20h, arrivée à la Pitié-Salpêtrière, installation en salle d’Urgence Vitale.  Un espace plutôt calme ou déjà 2 personnes attendent derrière des paravents. Infirmières, infirmiers, médecins se succèdent, attentifs à ma douleur, même si à priori, tous les examens qu’ils effectuent ne sont pas alarmants.

Comme la douleur persiste, ils restent vigilants !

J’ai le temps de remarquer la jeunesse de toute l’équipe soignante qui s’affaire ce soir-là, elle ne me semble pas excéder une moyenne d’âge de 30 ans.

Les heures s’égrènent, la salle se vide, le petit bout de jeune femme en charge de la salle où je me trouve, du haut de ses 25 ans, sous son air de petite fille, répond aux demandes en cascades avec précision, rapidité et ne perd, toute cette nuit, ni son efficacité, ni sa bienveillance.

3 heures 40, la jeune médecin revient, les examens de révèlent rien, je quitte l’hôpital.

Je n’ai pas eu à régler quoique ce soit !

Voilà ce que peut encore offrir l’hôpital aujourd’hui mais jusque quand ?! Tous ces personnels ne m’ont rien donné à voir de leurs conditions de travail dégradées, rien de leur fatigue, rien de leur désarroi.

Voilà ce sur quoi tient encore un système de soin exsangue, des femmes et des hommes qui par humanité, par éthique, par dévouement, par professionnalisme, gardent un semblant de tenue et font face sans rien laisser paraître à ceux qu’ils ont à prendre en charge, les malades !

Oui, l’hôpital s’effondre doucement, inexorablement, et le gouvernement avec cynisme tourne les yeux, et préfère marteler des discours iniques et culpabilisants sur les comportements des citoyens qui seraient, pour lui, seuls responsables de cette décomposition.
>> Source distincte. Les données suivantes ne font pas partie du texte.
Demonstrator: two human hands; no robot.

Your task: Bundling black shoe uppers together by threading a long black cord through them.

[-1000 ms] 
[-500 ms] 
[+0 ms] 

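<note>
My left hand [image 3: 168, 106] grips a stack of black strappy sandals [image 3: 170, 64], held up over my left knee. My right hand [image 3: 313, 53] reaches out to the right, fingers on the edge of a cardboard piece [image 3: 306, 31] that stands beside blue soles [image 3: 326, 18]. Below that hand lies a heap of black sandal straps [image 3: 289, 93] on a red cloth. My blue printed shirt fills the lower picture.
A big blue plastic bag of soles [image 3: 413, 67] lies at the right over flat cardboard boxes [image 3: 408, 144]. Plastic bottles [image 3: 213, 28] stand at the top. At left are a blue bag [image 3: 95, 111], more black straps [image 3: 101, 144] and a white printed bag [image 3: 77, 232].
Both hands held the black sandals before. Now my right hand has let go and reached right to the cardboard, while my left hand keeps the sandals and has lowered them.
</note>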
Depuis deux ans que le virus Coronavirus mute et désorganise notre vie en société, les pouvoirs publics continuent de fonctionner en réaction plutôt qu’en anticipation. Aucunes nouvelles politiques pour enrayer l’épuisement des équipes, leur insatisfaction et les départs en masse. Les cris d’alarme des personnels soignants se perdent dans les couloirs de l’Elysée dans un silence assourdissant ! 

Toujours pas de moratoire sur les fermetures de lits. Rien pour redynamiser un système de recherche laissé en jachère depuis des années. Il vaut mieux laisser s’essouffler l’hôpital public et produire d’énormes écrans de fumées avec des polémiques sur la pandémie pour ne pas le voire s’asphyxier !
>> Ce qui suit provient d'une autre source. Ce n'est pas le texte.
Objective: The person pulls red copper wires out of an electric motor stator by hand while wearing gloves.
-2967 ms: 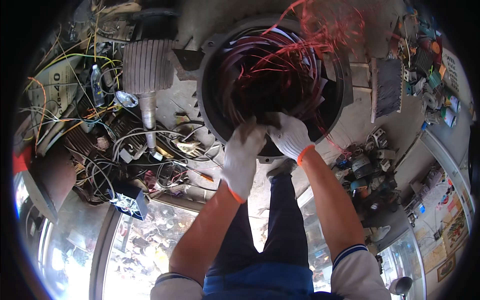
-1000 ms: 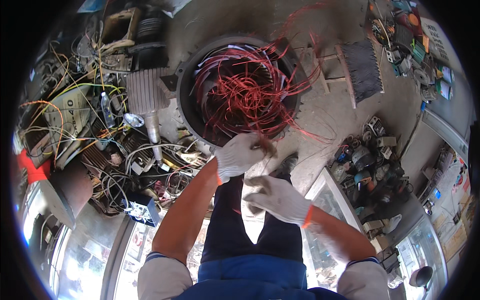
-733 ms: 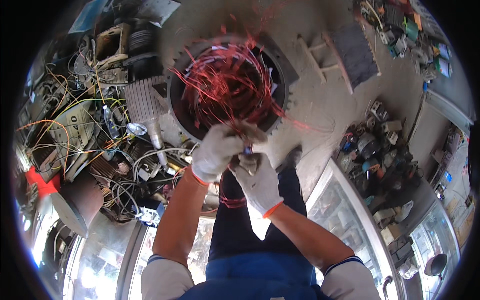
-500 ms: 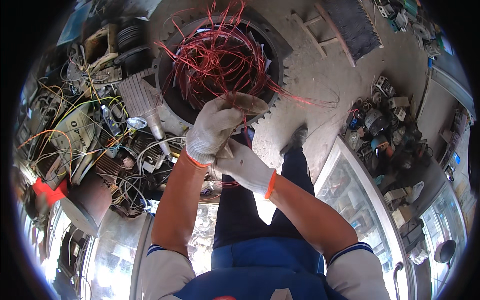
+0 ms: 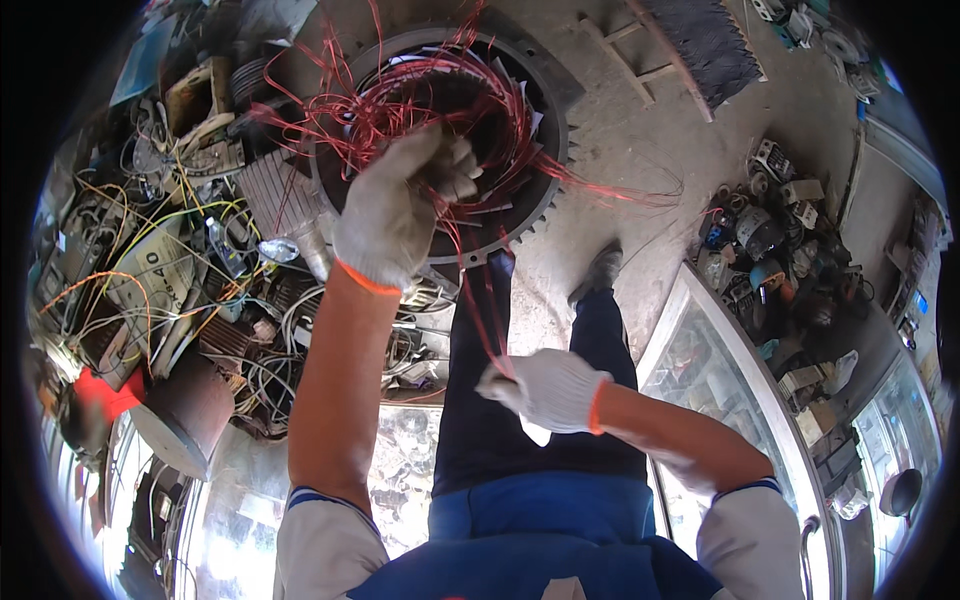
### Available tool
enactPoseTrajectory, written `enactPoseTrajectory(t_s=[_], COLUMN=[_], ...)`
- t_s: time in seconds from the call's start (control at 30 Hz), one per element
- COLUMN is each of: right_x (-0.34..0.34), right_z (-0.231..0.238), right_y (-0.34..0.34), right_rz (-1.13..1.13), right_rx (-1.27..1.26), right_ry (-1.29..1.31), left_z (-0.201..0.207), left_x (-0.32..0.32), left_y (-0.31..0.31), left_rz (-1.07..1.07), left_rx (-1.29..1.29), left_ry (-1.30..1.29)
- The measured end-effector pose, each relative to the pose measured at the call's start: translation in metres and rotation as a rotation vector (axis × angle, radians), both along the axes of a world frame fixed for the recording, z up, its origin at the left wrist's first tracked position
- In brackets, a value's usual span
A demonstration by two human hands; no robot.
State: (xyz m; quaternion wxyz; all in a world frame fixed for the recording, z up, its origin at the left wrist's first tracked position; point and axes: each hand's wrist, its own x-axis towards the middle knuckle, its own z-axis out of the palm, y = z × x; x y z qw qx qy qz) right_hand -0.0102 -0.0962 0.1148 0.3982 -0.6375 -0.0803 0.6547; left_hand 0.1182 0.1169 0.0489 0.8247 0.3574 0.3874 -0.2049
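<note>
A big round motor stator with a dark finned housing stands in front of me. White insulation slips line its bore, and a tangle of red winding wire rises out of it. My left hand, in a white knitted glove, is over the stator's near left side, fingers curled around some of the red wires. Also gloved, my right hand is lower, in front of my legs. It pinches a few red strands that run down from the stator's near rim.
Motor parts and tangled cables crowd the left side. A wooden frame with a dark panel lies at the far right. More used parts are heaped to the right, beside a glass-paned cabinet. Loose red wire ends extend over the floor.
My hands, close together before, are now apart. The right has drawn red strands down toward me; the left has moved up and left, and the wire tangle has shifted left.
</note>
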Motion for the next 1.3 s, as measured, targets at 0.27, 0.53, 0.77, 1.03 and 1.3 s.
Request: enactPoseTrajectory(t_s=[0.27,0.53,0.77,1.03,1.3], right_x=[-0.071,-0.094,-0.078,-0.101,0.086], right_z=[-0.011,0.015,0.076,0.074,-0.098], right_y=[-0.117,-0.095,-0.032,-0.018,0.053], right_rz=[1.108,0.863,0.747,0.371,0.339], right_rx=[-0.127,-0.092,0.118,0.291,-0.507], right_ry=[-0.419,-0.405,-0.569,-0.722,-0.593], left_z=[-0.1,0.083,0.047,0.091,0.114], left_x=[0.064,0.025,-0.16,-0.165,-0.245], left_y=[0.231,0.156,-0.022,-0.073,-0.111], left_rz=[0.052,-1.191,-1.06,-0.6,-0.964], left_rx=[-0.057,0.868,0.461,0.051,0.673], left_ry=[-0.07,-0.205,-0.207,0.366,-0.371])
C’est purement et simplement de la non-assistance d’Hôpital en danger.

Alors, oui, A Votre Santé, Mesdames, Messieurs… Oui, mais laquelle ? Vous avez une campagne présidentielle pour vous en rappeler.
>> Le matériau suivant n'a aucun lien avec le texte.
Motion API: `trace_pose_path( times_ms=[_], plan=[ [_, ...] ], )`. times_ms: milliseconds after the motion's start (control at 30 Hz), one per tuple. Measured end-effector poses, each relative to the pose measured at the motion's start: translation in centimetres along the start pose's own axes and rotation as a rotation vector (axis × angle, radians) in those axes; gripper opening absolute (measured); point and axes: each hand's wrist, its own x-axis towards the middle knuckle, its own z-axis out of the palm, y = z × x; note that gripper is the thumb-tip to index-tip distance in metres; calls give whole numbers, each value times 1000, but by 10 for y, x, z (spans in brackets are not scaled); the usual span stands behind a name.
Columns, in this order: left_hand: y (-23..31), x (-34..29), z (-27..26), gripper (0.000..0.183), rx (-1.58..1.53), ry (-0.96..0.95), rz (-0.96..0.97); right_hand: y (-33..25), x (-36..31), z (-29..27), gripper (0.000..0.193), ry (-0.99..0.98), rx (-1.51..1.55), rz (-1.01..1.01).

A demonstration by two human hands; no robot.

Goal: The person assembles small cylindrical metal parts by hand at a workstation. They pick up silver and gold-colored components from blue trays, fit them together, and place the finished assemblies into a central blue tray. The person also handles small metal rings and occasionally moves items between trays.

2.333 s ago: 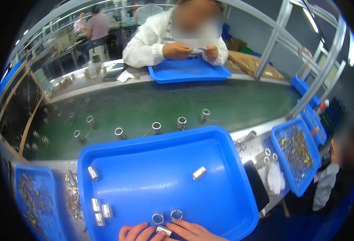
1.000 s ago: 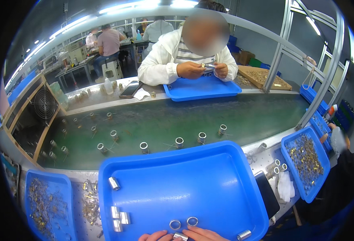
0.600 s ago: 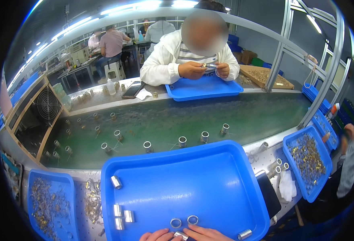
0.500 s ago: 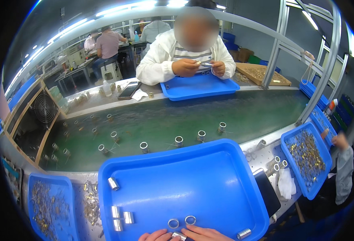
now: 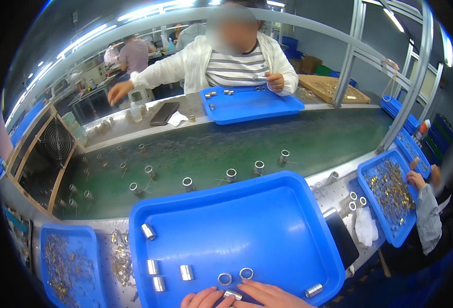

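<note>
Low in the large blue tray [image 5: 267, 226], my left hand [image 5: 204, 297] and my right hand [image 5: 272, 296] meet around a short silver metal cylinder [image 5: 232, 294]. Fingers of both hands close on it from either side, and the lower edge cuts off its grip partly. Just beyond the fingertips are two metal rings [image 5: 225, 278]. Along the tray's left side lie several similar cylinders, one [image 5: 148, 231] tilted near the wall, and another [image 5: 186, 272] apart from the rest. One more cylinder [image 5: 314, 290] rests at the lower right corner.
Beyond the tray runs a green conveyor belt [image 5: 211, 138] carrying several upright cylinders with thin wires. Small trays of metal parts flank me, left [image 5: 100, 256] and right [image 5: 362, 172]. A dark phone [image 5: 339, 238] lies beside my tray. Co-workers sit across the belt and at the right.
One loose cylinder in my tray has shifted right, away from its neighbours. The person opposite now stretches an arm out to the left. At the right, a co-worker's hand has reached the parts tray.
</note>
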Motion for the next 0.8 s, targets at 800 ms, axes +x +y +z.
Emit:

Quelques évidences qu’il est bon de rappeler. Vous le savez évidemment, mais ça va mieux en le disant :

  • Les Hôpitaux et Cliniques sont financés à 90% par la Sécurité sociale, le solde du financement étant assuré par les patients eux-mêmes ou leur assurance complémentaire Santé.
  •  Le régime général de sécurité sociale est financé à environ 80 % par des cotisations et contributions assises sur les rémunérations.